I am keeping a close eye on the start time of my app in development. In main
I store the start time using CFAbsoluteTimeGetCurrent()
and log elapsed time when didFinishLaunchingWithOptions
gets called, as well as during the initialization and painting of my StopWatchView
and finally in the viewDidAppear
of the main view controller. This served me very well in figuring out where my start time goes and keeping it in check. My startup performance tests on actual devices were done on iPhone 3G (iOS 4.2.1) and iPhone 4.

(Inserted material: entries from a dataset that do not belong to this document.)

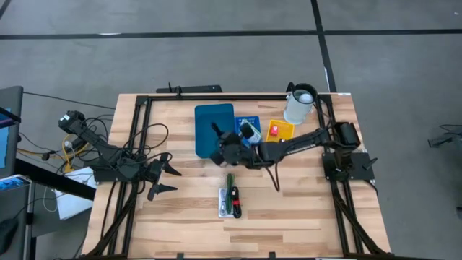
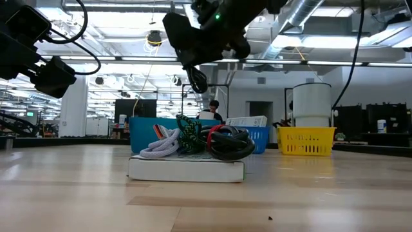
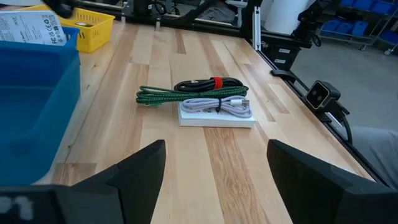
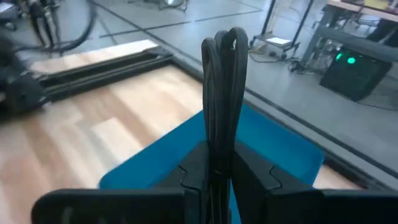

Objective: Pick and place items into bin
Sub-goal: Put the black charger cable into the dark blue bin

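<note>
Clamped between the right gripper's [image 4: 217,168] closed fingers is a looped black cable [image 4: 222,93], standing upright out of them, held in the air above the blue bin [image 4: 273,149], at the bin's near right part in the high view. On the left side of the table [image 1: 289,217] the left gripper [image 1: 162,178] rests low with its fingers spread wide and nothing between them.

Nearest on the wood lies a white flat packet [image 1: 225,203]. On top of it sit a green braided cable [image 3: 180,94], a pale grey coiled cable [image 3: 221,106] and a black cable with a red tie [image 3: 214,83].

Farther back, right of the bin, stand a small blue basket [image 1: 250,124] with a white printed packet [image 3: 28,28] in it, and a yellow basket [image 1: 280,131] holding a red piece [image 1: 275,131]. A white jug [image 1: 300,103] stands at the far right.
</note>
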Controlling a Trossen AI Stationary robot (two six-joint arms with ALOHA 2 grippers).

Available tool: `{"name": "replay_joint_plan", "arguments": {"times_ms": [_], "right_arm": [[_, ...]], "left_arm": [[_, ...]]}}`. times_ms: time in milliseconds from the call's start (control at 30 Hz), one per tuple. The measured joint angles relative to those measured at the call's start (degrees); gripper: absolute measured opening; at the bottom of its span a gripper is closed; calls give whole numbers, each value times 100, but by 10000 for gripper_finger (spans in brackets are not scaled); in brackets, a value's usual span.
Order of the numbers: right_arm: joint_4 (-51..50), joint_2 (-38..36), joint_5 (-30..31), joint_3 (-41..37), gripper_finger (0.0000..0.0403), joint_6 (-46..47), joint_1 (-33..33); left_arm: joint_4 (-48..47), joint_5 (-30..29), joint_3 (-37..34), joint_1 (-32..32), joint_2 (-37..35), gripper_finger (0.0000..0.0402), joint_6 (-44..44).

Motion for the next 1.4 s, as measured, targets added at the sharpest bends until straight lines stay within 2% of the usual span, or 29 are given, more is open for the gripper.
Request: {"name": "replay_joint_plan", "arguments": {"times_ms": [133,267,533,1033,1167,1400], "right_arm": [[4,0,-69,0,47,4,-284],[69,0,-456,0,47,49,-543],[355,0,-457,0,49,52,-661],[324,22,-455,0,108,63,-673],[339,265,-463,-20,116,68,-672],[986,1159,-474,-4,123,297,-701]], "left_arm": [[-2,0,0,-1,-2,270,2],[-1,0,0,-2,0,270,0],[-2,0,2,0,0,270,2],[-2,0,2,-2,0,270,2],[-3,0,2,-1,-2,270,0],[-6,1,2,-2,-2,270,1]]}}
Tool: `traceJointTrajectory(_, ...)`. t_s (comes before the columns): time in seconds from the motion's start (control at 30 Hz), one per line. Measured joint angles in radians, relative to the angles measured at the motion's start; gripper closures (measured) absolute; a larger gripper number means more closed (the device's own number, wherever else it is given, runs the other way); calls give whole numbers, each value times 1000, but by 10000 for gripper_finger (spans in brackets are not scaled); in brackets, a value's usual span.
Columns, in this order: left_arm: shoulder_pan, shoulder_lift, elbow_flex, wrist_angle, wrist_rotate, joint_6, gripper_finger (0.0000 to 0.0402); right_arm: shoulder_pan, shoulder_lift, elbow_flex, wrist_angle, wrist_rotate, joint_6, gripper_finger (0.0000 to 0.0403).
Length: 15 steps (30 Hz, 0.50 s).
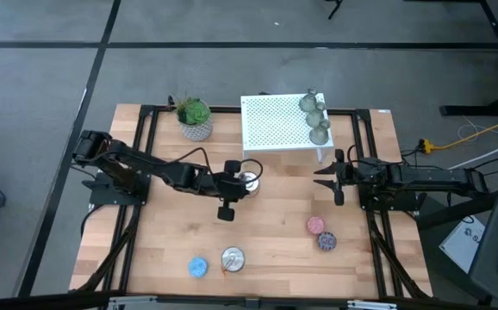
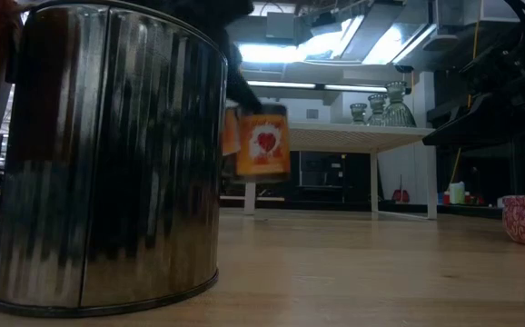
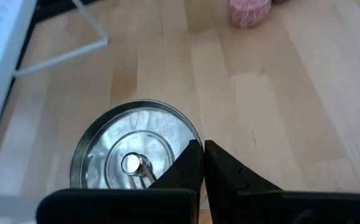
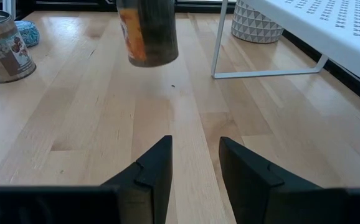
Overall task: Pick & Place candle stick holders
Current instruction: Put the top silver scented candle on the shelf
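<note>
Three olive-grey candle stick holders point(image 1: 314, 117) stand on their bases at the right end of a white perforated shelf point(image 1: 275, 125). They also show in the low view point(image 2: 382, 105). My left gripper point(image 1: 242, 182) is near the table's middle, in front of the shelf. It is shut on a small round tin with an orange heart label point(image 2: 262, 141), which holds a wick point(image 3: 133, 165). My right gripper point(image 1: 325, 176) is open and empty to the right of the tin, below the shelf's right end, fingers point(image 4: 161, 165) pointing toward the tin point(image 4: 147, 31). My left gripper pinches the tin's rim point(image 3: 195, 138) on one side, one finger over the tin's open top and one outside its wall. The fingers come from above. The tin hangs roughly upright below them, lifted clear of the table point(image 4: 147, 31).
A second, larger tin point(image 1: 233, 259) stands near the front edge and fills the low view's left point(image 2: 108, 154). A blue disc point(image 1: 198, 267) lies beside it. Pink point(image 1: 316, 225) and purple point(image 1: 326, 241) discs lie at front right. A potted plant point(image 1: 196, 116) stands left of the shelf.
</note>
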Motion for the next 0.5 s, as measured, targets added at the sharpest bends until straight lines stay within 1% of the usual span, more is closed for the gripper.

Since upgrading the device to iOS 5.1 I was forced to upgrade the Xcode to the version 4.3.1, too. I have immediately noticed that the start times on iPhone 4 changed dramatically. All measurements were performed with Xcode attached for debugging, reading the elapsed times from logs in console. Now I've also added debugging label that displays elapsed time to be able to measure without debugger attached.

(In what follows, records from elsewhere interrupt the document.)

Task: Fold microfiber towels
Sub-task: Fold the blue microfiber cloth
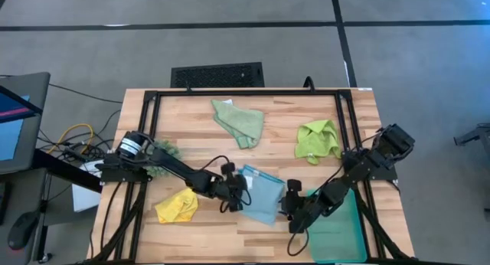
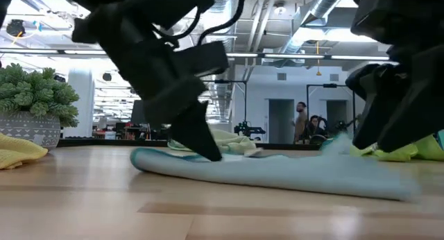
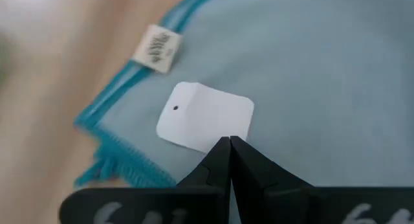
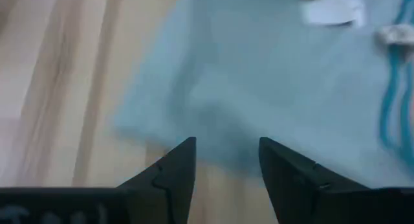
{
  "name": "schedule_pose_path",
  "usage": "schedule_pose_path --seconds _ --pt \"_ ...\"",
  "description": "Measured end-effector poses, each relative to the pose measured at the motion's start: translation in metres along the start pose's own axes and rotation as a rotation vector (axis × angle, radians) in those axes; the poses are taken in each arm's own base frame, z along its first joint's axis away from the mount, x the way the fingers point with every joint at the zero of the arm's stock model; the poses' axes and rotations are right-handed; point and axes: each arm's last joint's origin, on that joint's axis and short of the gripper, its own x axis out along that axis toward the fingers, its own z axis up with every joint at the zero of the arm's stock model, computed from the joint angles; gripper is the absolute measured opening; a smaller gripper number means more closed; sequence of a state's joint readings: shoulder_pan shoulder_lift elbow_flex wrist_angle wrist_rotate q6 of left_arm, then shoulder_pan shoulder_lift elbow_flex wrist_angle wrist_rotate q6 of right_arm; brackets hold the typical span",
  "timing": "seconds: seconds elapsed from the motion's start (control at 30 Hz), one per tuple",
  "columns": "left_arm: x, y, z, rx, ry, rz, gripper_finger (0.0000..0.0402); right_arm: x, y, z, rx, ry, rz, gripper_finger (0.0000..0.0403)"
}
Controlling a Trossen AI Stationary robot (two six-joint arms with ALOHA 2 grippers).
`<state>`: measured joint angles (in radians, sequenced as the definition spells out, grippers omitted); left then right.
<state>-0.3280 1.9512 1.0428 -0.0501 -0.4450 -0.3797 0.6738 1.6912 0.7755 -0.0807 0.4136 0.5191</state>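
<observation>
**End effectors at the blue towel**

End effectors sit on opposite sides of the blue towel (image 1: 262,192). Left end effector (image 1: 243,193) is closed, its fingers pressed together with nothing between them, tips down on the towel's left part beside a white tag (image 3: 206,115). Right end effector (image 1: 292,206) stands open with nothing held, just above the towel's right edge.

Counter (image 1: 191,135): light wood, framed by black rails. Teal tray (image 1: 341,227) lies at the near right corner, under the right arm. Blue towel lies flat at centre front, partly folded. Sage towel (image 1: 240,121) lies crumpled at the far middle. Lime towel (image 1: 318,139) is bunched to the right, well apart. Yellow towel (image 1: 177,206) is crumpled at the near left, under the left arm.
</observation>
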Motion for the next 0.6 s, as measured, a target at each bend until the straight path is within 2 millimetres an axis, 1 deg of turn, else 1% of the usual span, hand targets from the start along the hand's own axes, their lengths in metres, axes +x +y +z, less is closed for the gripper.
schedule_pose_path --seconds 0.07,0.13,0.23,0.33,0.43,0.6 --pt "-0.007 0.005 0.001 0.012 0.002 0.071 0.0000 0.001 -0.005 -0.003 -0.001 0.002 -0.044 0.0176" --pt "-0.020 0.005 0.006 -0.005 -0.026 0.089 0.0000 -0.003 -0.008 -0.002 -0.002 -0.012 -0.077 0.0166" --pt "-0.036 -0.003 0.012 -0.005 -0.073 0.057 0.0000 -0.014 -0.006 0.004 0.007 -0.069 -0.084 0.0151" --pt "-0.044 -0.011 0.013 0.033 -0.094 0.000 0.0000 -0.023 -0.003 0.006 0.006 -0.115 -0.102 0.0136" --pt "-0.045 -0.017 0.010 0.087 -0.088 -0.044 0.0000 -0.026 -0.002 0.006 0.006 -0.130 -0.104 0.0123" --pt "-0.031 -0.028 -0.003 0.103 -0.045 -0.083 0.0000 -0.013 -0.004 -0.001 -0.003 -0.074 -0.145 0.0105"
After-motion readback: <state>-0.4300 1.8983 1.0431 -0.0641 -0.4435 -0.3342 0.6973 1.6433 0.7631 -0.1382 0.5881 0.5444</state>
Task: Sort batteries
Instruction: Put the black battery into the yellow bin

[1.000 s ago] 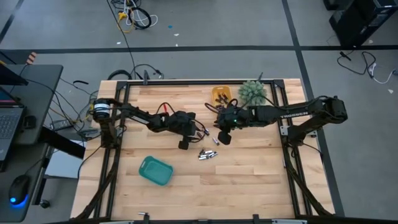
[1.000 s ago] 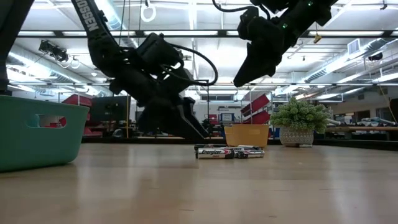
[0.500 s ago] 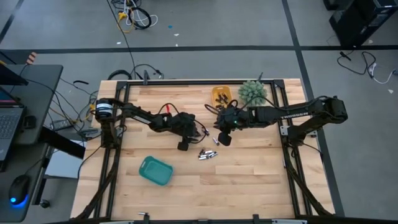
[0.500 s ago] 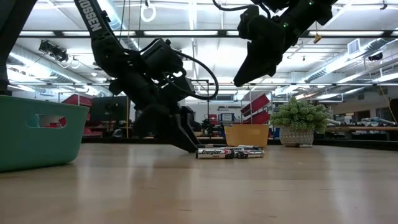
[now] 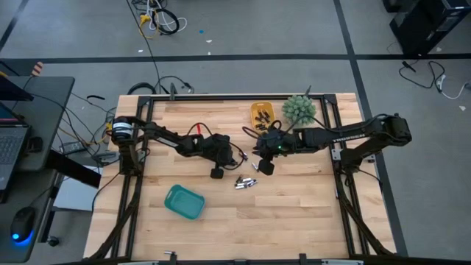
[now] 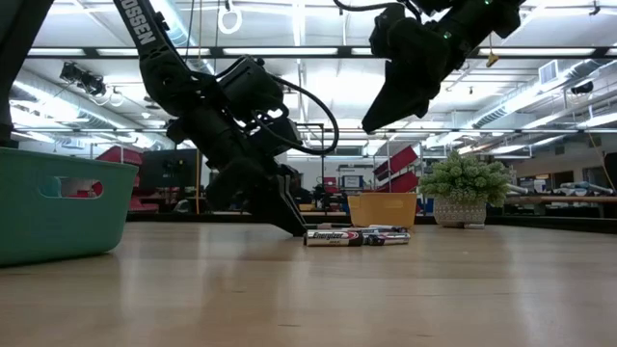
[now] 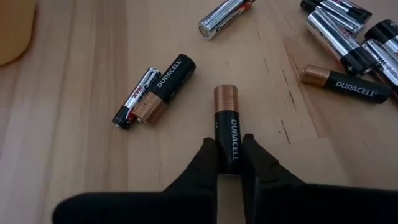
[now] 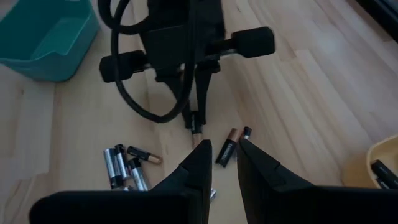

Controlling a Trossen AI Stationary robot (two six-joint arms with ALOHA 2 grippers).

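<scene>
Several batteries lie loose on the wooden table (image 5: 294, 213) in a cluster (image 5: 245, 182), also seen low (image 6: 355, 235). My left gripper (image 7: 231, 163) is down at the table just left of the cluster (image 5: 218, 171), shut on a black, copper-topped battery (image 7: 227, 124). My right gripper (image 8: 222, 163) hangs above the table, beyond the cluster (image 5: 263, 166) and high in the low view (image 6: 381, 111). Its fingers stand a narrow gap apart with nothing between them. A black battery and a silver one (image 7: 154, 92) lie side by side nearby. My left gripper pinches the battery's black end (image 7: 230, 155) between its two fingertips (image 7: 208, 158). The fingers slant down from above, on either side of the battery and in line with it. The battery lies flat on the table, its copper end (image 7: 225, 96) pointing away from the gripper.
A teal tray (image 5: 184, 202) stands near the front left, filling the left side of the low view (image 6: 58, 207). A yellow tray (image 5: 261, 112) holding batteries and a small potted plant (image 5: 299, 108) stand at the far edge. Free wood lies toward the near edge.
My left gripper has come down toward the table and the battery cluster, and has shut on the black battery. The batteries on the table lie where they were.
</scene>
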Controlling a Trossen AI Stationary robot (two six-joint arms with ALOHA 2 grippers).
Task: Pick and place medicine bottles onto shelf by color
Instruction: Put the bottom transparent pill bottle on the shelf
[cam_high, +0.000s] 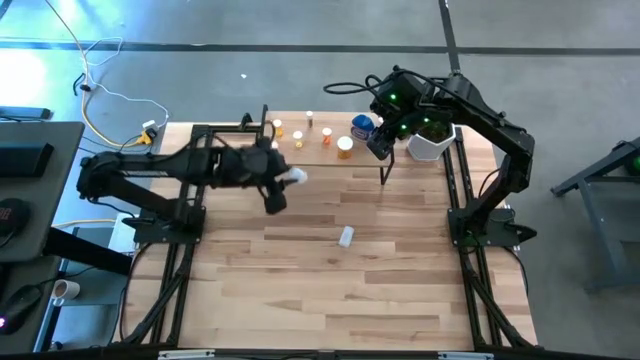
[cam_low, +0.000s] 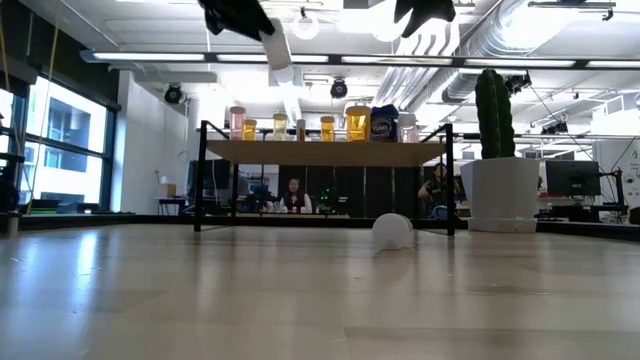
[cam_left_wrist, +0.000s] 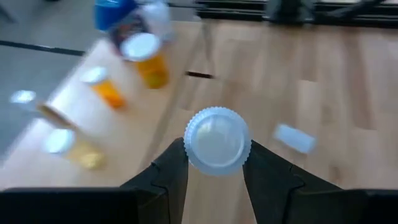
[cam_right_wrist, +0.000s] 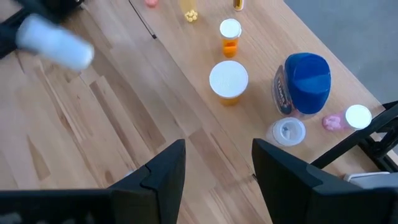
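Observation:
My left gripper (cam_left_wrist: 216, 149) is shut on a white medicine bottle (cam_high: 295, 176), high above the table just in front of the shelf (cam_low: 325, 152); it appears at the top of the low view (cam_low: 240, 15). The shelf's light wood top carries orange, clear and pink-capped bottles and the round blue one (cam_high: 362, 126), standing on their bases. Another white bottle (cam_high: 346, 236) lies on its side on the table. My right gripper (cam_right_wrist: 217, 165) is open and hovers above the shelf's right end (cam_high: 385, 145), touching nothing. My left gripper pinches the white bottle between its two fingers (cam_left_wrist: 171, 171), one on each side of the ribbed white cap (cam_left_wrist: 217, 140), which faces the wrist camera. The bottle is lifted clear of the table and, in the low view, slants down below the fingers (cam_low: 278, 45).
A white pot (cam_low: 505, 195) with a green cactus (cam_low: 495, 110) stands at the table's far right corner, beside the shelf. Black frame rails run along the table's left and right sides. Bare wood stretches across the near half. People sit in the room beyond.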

To eliminate the possibility that the change was caused by something in my code, I've created new Utility Application and confirmed the slowdown. The iPhone 4 used to be ~3x faster than iPhone 3G, now it starts slower(!!!) than 3G. The startup time has also become highly volatile (+- 0.3s), where it used to be +-0.05s. The volatility disappears in Airplane Mode, so I suspect it's caused by some background process related to iCloud. However I'm very puzzled by 3x slower startup time on iPhone 4 before and after the upgrade.

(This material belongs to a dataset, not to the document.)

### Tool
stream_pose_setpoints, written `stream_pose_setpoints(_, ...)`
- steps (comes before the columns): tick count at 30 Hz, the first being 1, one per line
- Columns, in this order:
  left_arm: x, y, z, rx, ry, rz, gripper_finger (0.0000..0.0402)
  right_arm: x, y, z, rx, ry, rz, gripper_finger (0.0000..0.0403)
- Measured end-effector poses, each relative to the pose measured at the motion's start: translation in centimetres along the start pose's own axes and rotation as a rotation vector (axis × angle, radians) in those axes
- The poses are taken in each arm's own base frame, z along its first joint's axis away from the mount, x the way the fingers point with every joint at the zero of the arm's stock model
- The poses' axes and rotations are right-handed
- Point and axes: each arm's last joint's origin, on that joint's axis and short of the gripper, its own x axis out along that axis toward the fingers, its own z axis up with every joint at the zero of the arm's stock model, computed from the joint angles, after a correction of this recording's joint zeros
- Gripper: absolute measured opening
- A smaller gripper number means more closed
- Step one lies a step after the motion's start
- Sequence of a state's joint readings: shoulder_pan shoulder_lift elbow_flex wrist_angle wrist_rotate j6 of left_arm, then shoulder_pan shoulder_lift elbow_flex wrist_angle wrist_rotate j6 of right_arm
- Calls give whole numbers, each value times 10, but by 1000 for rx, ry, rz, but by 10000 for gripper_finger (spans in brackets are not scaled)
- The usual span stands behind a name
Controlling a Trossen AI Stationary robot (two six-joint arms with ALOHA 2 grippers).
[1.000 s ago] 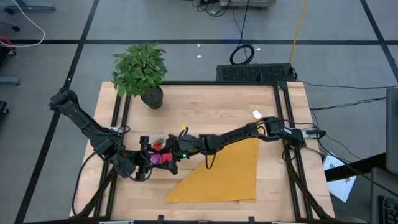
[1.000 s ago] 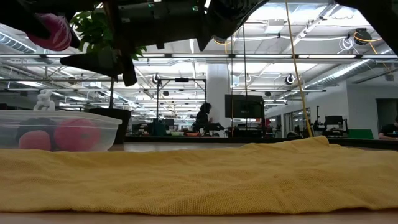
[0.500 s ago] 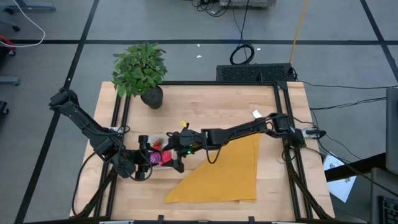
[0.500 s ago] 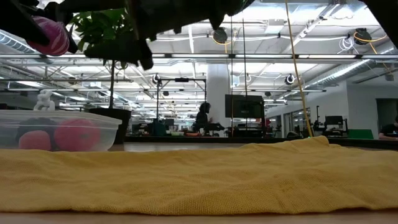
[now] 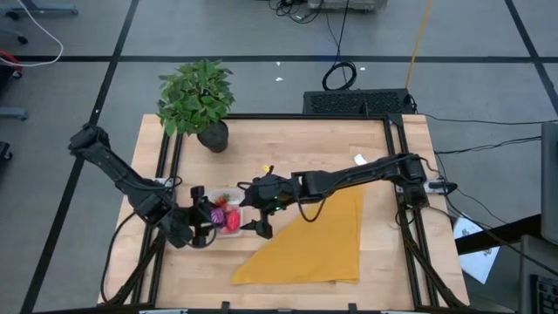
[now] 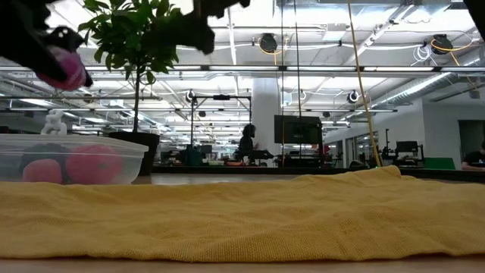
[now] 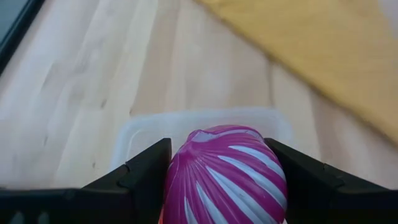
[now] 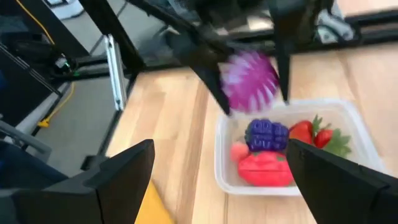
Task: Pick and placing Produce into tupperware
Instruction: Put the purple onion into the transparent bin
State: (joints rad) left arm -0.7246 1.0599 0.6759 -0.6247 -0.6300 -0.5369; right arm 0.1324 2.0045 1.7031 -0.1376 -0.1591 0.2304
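Wooden surface (image 5: 288,139) carries my clear tupperware (image 8: 348,112), already holding red and purple produce. My left claw (image 7: 224,180) pinches the magenta striped ball (image 7: 225,167) just above it (light, rounded, likely slippery; grip across its middle). Right claw (image 8: 217,186) hovers nearby, spread wide, empty.

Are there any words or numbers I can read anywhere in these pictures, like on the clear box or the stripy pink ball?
No readable text anywhere.
Clear box: no label or writing shows.
Pink striped ball: white stripes only, no letters.
Yellow cloth: plain.
Small white tag on the table: too small to read.
Screens in the room behind: too far and dark to read.
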Motion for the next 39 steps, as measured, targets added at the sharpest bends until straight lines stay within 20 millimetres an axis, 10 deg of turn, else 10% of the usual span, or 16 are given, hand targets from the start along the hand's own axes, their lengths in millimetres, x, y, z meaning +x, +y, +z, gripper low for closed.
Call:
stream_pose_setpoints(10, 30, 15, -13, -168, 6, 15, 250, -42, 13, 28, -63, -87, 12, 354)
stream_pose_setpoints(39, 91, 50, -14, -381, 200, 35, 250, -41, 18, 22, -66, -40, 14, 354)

Here are the average startup times, first during debugging in Xcode (then without Xcode):
Debug No-debug
iPhone 3G: 1.23s (0.67s)
iPhone 4: 0.43s (-----) [iOS 5.0.1, Xcode 4.3]
iPhone 4: 1.53s (1.18s) [iOS 5.1, Xcode 4.3.1]
iPad 2: 0.41s (0.22s) [iOS 5.1, Xcode 4.3.1]
I don't know if this is caused by iOS 5.1 or Xcode 4.3.1 or if this is iPhone 4 specific problem. Does anybody see similar slowdown?